Provide the number of lines of the records that include "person", with no other content.

| Data shown |

—————

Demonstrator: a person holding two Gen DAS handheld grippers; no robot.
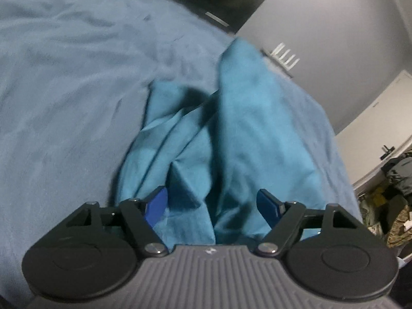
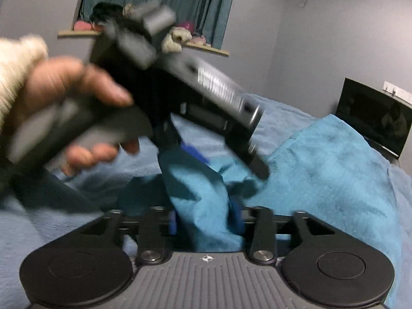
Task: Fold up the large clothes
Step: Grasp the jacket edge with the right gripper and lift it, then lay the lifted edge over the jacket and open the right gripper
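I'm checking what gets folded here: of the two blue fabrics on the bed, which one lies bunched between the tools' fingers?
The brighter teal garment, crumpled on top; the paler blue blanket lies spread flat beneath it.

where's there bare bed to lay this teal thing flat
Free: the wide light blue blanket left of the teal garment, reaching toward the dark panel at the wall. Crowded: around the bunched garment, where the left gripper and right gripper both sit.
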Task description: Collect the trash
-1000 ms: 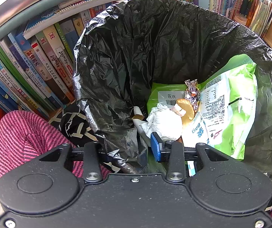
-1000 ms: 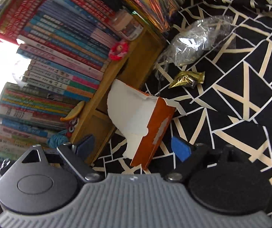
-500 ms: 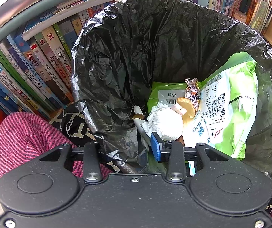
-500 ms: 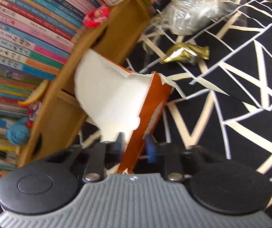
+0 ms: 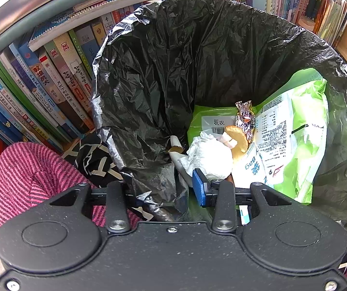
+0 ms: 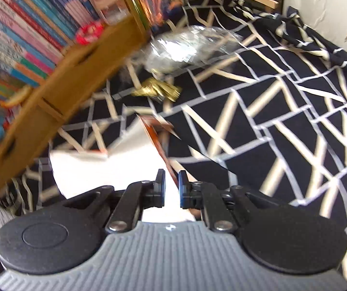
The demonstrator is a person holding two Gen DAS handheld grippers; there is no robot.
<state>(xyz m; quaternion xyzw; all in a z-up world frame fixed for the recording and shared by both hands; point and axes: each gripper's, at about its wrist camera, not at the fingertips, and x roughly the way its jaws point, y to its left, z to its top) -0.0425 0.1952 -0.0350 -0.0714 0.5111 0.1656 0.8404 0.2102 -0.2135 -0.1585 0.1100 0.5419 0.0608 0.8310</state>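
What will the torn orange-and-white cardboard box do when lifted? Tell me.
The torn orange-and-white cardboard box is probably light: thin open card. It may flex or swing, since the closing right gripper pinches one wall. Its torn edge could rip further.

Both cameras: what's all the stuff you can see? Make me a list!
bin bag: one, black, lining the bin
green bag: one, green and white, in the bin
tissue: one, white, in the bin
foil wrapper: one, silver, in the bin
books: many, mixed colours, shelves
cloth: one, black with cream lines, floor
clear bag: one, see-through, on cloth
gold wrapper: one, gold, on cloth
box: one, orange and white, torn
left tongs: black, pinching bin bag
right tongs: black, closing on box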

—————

| Written response |
2